Compare research reports today with those that were written 10 years ago. The first thing to notice is that most current research reports are written in PowerPoint rather than word. This means there is more opportunity to be punchy with the text and, importantly, to include stimulating graphics. Hopefully the research reports of today have a tight story and drive to an actionable conclusion. The subject of this post is about the use of photographs and graphics that add value to reports.
We human beings love photographs. The visual scene is how we are programmed to assess a situation and photographs provide a record of a setting. For example, a report could include many facts and figures explaining why textiles made in the Philippines are low cost, but a photograph would do the job in an instant.
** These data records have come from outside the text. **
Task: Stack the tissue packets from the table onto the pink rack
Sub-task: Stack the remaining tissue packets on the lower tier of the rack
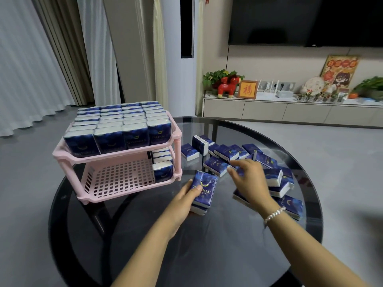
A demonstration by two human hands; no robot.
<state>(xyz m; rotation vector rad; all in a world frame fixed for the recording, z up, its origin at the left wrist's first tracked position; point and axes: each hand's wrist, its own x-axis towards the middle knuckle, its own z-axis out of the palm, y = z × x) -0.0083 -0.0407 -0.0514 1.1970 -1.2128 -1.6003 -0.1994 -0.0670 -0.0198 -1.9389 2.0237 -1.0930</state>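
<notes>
- A small stack of dark blue plastic-wrapped tissue packets [202, 193] is gripped by the left hand [185, 200], thumb across the top face and fingers curled round the near side; at least two packets appear to be held together, low over the round dark glass table [145, 235].
- The right hand [247, 179] is stretched over the loose heap of blue tissue packets [269, 175] on the right of the table, fingers loosely spread and bent downward; whether a packet is already pinched beneath them cannot be told.
- On the two-tier pink plastic rack [116, 160], the upper shelf is filled with upright rows of packets, while on the lower slotted shelf [120, 179] only one short row [162, 164] stands against the right end.
- The step in hand is judged to be gathering a further packet onto the held stack before it is carried to the lower shelf.
- The next packet is best taken by its long edges and squared flush with the stack, so that nothing slides on the slick wrapping.
- The stack should be turned upright and passed in under the upper shelf without being knocked against the corner post.
- It should be set tight beside the existing row, faces aligned, so that later rows fit.
</notes>
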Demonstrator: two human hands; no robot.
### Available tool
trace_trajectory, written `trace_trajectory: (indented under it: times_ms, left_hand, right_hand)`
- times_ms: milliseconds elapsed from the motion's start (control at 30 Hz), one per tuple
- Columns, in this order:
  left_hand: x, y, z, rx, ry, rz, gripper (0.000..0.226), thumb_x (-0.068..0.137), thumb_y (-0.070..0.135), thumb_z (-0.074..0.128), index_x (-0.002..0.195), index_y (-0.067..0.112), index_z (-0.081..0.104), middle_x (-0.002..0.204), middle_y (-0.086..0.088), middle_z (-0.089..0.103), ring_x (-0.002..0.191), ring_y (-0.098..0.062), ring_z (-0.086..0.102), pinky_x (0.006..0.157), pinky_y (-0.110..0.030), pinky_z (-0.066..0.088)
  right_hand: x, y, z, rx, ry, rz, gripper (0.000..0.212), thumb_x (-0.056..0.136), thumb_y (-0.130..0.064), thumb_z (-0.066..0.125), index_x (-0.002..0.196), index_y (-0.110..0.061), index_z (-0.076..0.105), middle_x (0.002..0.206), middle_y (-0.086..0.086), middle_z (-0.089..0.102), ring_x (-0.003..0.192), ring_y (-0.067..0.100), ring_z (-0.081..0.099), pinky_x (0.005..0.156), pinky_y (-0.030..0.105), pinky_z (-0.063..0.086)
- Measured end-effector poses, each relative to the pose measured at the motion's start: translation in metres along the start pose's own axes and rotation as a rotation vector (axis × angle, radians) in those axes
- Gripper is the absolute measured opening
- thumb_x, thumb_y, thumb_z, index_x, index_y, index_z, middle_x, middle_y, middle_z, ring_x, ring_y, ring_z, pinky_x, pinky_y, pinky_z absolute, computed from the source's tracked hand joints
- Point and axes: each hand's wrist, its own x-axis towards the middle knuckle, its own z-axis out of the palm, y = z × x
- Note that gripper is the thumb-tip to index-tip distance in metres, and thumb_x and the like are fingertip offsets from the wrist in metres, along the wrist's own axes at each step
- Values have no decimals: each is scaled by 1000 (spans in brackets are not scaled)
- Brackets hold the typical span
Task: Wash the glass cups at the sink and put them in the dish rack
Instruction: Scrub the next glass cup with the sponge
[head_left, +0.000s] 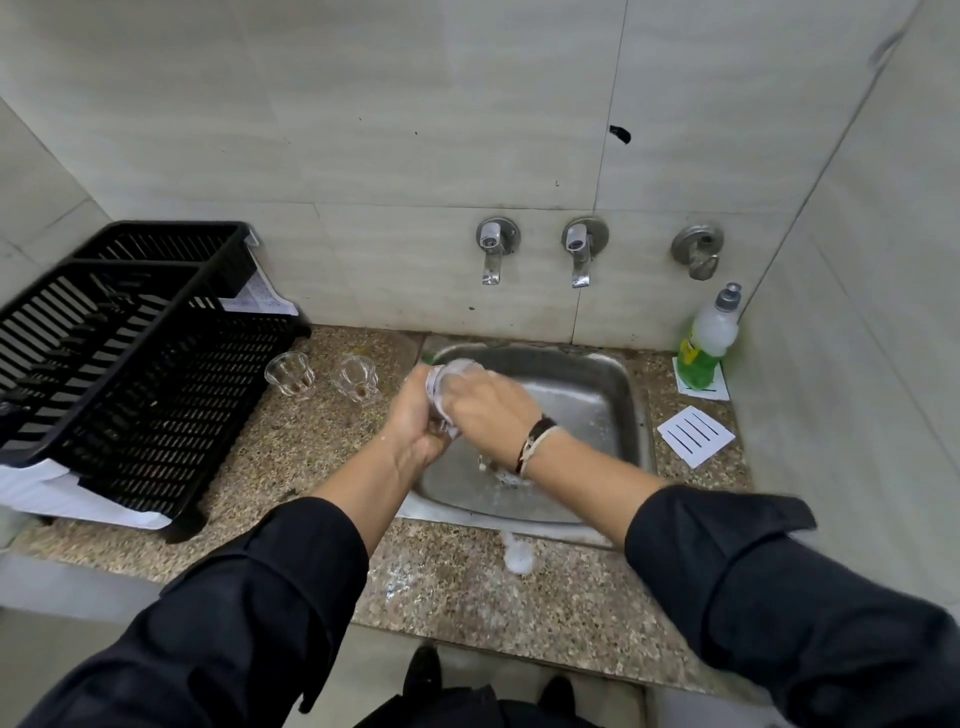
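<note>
Item: soapy glass cup (445, 387), held over the left rim of the sink (613, 379). Hazard, as we judged it: suds made the glass slick, so a loose grip could have dropped it onto steel. Our left hand (415, 421) wrapped its base; our right hand (485, 405) curled over its mouth, rubbing. Two cups (291, 373) waited beside the dish rack (130, 364).

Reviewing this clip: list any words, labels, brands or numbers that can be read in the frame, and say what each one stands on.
No text can be read in this frame.
Dish soap bottle: its yellow label shows print, too small and blurred to read.
Paper behind the dish rack: rows of fine print, illegible.
White card right of the sink: only dark lines, no letters.
</note>
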Motion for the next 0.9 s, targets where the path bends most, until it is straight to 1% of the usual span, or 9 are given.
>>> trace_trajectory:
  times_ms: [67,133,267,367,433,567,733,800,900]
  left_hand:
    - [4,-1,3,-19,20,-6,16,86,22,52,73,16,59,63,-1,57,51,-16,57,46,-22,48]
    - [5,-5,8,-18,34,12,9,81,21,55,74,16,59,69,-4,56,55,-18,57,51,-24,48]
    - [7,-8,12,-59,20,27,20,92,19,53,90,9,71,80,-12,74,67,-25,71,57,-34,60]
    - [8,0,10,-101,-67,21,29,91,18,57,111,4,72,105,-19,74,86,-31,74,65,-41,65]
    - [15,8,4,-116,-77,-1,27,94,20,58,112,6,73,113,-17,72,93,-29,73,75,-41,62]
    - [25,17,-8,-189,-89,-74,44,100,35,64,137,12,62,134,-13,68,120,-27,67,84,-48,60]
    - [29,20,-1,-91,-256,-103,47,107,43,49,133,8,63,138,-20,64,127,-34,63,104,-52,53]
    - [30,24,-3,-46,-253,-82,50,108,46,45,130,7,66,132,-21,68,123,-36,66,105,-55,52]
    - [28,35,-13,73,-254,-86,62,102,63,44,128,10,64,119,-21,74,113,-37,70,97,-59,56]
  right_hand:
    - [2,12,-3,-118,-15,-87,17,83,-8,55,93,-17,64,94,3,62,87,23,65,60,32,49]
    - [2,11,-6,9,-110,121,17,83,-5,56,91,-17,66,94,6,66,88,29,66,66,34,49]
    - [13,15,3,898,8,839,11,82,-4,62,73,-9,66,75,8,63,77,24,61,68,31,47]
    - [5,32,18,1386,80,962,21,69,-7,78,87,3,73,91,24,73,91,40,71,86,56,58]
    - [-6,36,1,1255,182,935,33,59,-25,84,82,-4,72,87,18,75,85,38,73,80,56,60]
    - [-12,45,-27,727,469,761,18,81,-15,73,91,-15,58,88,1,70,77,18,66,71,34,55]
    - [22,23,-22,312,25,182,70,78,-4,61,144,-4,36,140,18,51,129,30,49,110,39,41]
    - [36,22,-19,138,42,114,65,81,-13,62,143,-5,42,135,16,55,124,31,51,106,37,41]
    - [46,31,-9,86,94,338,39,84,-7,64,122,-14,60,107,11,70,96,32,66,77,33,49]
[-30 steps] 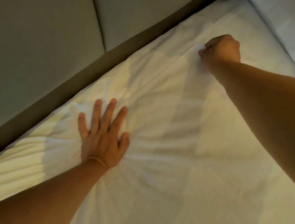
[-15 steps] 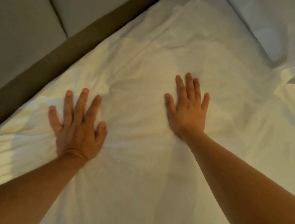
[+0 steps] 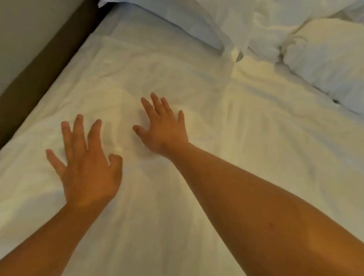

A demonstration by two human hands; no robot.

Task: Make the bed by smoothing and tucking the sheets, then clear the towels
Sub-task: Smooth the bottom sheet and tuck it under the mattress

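Fingers (image 3: 78, 134) of the left hand (image 3: 87, 172) were spread wide and laid flat on the sheet (image 3: 186, 241), nothing being gripped; the right hand (image 3: 165, 133), just beyond and to the right, was likewise splayed, palm down, with nothing held. Whether full weight was being pressed through either palm could not be told. Both hands were probably placed so in order that creases might be pushed outward, since faint wrinkles were seen fanning away from the fingertips. The sheet was spread under and all around both hands, its visible left edge running diagonally away from the near left toward the far pillows, and its long axis was judged to lie along that line. To the left of the fingers a dark frame (image 3: 28, 91) was seen along that edge, where tucking was judged not yet done. Beyond the fingers a flat pillow (image 3: 169, 5) was lying, and farther right a rumpled pillow (image 3: 337, 60). No towels were seen.
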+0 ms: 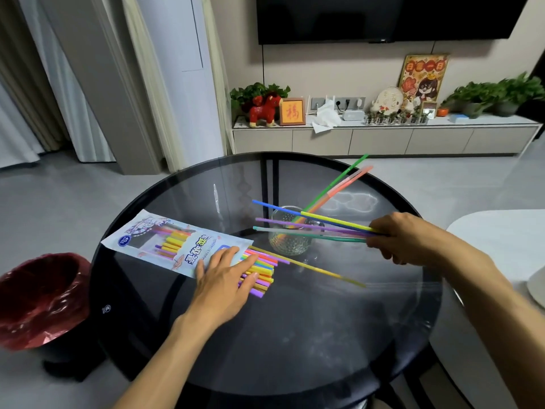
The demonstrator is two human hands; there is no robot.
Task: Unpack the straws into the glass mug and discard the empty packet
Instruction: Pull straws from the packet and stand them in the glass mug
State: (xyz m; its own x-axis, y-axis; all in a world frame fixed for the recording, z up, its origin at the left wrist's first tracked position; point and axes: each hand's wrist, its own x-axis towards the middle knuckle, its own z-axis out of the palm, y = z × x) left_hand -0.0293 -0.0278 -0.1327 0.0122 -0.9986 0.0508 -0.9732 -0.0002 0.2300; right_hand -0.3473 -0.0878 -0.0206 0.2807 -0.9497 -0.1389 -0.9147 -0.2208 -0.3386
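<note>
1. The left hand (pixel 227 273) lies flat, fingers straight, pressing the open end of the straw packet (pixel 174 242) onto the round glass table (pixel 295 335).
2. Coloured straws (pixel 259 268) protrude from the packet beside the fingers.
3. The right hand (pixel 404 237) pinches a fan of loose straws (pixel 309 224) held level over the glass mug (pixel 287 242).
4. The mug already contains several upright straws (pixel 336 185).
5. A red-lined bin (pixel 41 296) stands left of the table.

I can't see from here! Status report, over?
Left hand flat on packet. Right hand holding straws over mug. Nothing blocking.
</note>
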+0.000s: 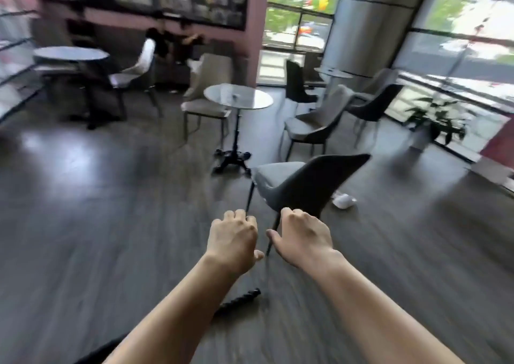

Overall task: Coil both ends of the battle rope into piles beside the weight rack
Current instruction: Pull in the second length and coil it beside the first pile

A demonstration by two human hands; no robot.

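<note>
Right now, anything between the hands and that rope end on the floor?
Nothing visible. The rope end lies on bare floor below and between the forearms; the left hand and right hand are held above it, holding nothing. The dark chair stands farther out, beyond the hands. No weight rack in view.
</note>
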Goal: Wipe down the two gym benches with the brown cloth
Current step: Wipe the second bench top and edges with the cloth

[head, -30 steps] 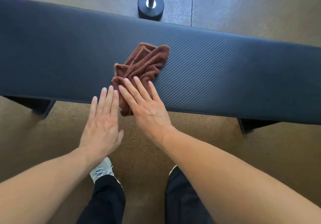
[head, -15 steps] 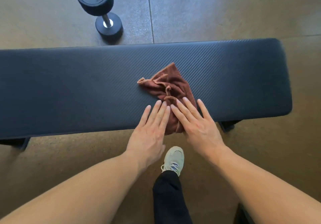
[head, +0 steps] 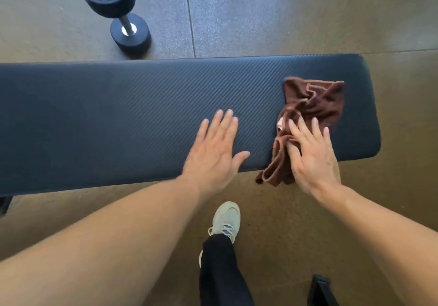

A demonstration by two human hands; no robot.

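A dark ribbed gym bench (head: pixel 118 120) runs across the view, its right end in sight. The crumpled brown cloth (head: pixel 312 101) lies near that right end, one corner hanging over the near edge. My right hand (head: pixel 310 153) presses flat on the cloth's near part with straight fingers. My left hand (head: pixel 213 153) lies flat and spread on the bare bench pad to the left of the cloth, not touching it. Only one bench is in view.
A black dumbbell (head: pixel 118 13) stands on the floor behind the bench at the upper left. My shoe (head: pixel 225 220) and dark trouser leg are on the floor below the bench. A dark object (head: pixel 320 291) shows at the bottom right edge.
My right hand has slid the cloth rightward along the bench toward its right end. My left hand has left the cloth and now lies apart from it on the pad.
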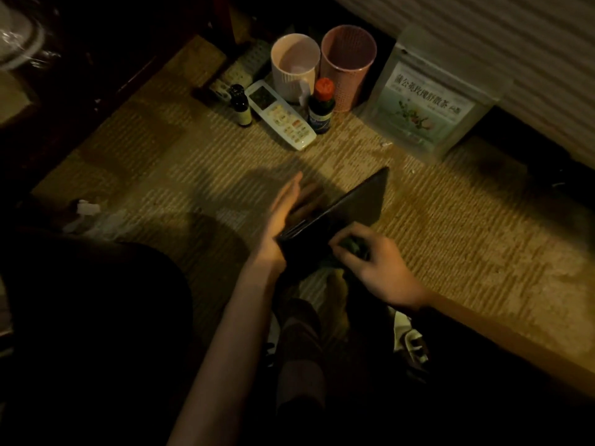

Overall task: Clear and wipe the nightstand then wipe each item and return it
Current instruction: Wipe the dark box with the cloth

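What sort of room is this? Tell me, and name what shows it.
Probably a dim bedroom floor: carpet, what looks like striped bedding at the upper right, and bedside items, a mug and a remote, set down.

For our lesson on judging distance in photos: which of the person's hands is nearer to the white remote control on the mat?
Left. The left hand props up the dark flat item, fingertips pointing toward the white remote control. The right hand sits lower and farther away, pressing a cloth to the item's near edge.

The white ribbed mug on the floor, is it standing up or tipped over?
Standing up. The white ribbed mug shows its round open rim facing up, base on the woven mat.
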`<move>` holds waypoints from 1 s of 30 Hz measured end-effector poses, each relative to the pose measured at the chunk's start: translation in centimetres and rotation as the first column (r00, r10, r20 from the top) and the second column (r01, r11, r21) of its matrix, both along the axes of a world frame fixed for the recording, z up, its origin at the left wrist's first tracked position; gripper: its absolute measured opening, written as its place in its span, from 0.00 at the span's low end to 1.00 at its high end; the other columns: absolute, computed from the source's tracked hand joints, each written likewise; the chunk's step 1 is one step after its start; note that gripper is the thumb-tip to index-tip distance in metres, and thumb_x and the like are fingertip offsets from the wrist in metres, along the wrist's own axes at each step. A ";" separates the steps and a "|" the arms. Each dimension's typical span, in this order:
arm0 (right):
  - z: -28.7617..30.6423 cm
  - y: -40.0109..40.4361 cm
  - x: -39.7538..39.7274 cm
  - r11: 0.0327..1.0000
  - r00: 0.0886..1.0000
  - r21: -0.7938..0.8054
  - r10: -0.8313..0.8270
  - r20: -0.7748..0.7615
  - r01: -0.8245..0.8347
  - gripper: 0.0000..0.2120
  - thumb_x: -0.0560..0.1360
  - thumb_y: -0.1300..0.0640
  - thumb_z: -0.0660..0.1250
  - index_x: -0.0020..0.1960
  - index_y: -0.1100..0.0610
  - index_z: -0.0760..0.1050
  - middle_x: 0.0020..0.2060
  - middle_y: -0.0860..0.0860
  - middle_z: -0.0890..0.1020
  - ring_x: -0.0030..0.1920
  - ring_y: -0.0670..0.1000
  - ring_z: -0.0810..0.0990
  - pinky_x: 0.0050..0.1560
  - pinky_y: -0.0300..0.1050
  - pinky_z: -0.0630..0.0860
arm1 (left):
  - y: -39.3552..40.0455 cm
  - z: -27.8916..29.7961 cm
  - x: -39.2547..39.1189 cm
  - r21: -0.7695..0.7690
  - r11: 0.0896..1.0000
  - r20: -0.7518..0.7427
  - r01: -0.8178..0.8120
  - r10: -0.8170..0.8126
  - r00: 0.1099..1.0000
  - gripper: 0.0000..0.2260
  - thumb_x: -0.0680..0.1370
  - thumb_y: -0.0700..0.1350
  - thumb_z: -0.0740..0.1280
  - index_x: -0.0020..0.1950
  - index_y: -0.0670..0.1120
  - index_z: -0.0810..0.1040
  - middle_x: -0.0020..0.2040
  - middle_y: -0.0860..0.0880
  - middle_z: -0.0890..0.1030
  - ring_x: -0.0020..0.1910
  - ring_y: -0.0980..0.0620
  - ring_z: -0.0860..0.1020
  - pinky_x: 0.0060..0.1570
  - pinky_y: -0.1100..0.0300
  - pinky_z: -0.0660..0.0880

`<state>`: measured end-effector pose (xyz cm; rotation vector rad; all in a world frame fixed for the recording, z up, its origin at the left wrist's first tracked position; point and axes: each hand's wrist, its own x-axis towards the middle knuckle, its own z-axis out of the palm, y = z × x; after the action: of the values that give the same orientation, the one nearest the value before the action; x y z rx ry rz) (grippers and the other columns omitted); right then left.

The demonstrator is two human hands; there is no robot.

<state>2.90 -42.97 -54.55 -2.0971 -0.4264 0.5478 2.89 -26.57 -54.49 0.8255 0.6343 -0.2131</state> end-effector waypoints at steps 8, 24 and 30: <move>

It isn’t necessary to visit the Philippines to obtain a photograph of this kind, it is there for everyone to see from a simple Internet search. The source of our photographs is very often something that is easily found under “images” on an internet search.
Photographs can be appropriate when reporting on competitors’ products. The photograph could be a close-up of the product taken from a picture on the supplier’s website.
Photographs show us how products are used in the workplace or displayed in a merchants’ showroom.
A company making workplace gloves kept a diligent record of photographs featured in the financial times which showed a worker donned in protective clothing. Over a period of a year it was possible to obtain an approximation of the leading brands in gloves on the assumption that the Financial Times would be using a random sample of photographs and the choice of glove worn by the worker would be representative of what was happening in the marketplace.
Today everyone is a photographer and everyone carries a camera in their pocket as an app on their phone. This means that respondents can take photographs at any time and mail them instantly to researchers who can compile an album of pictures that tell a story.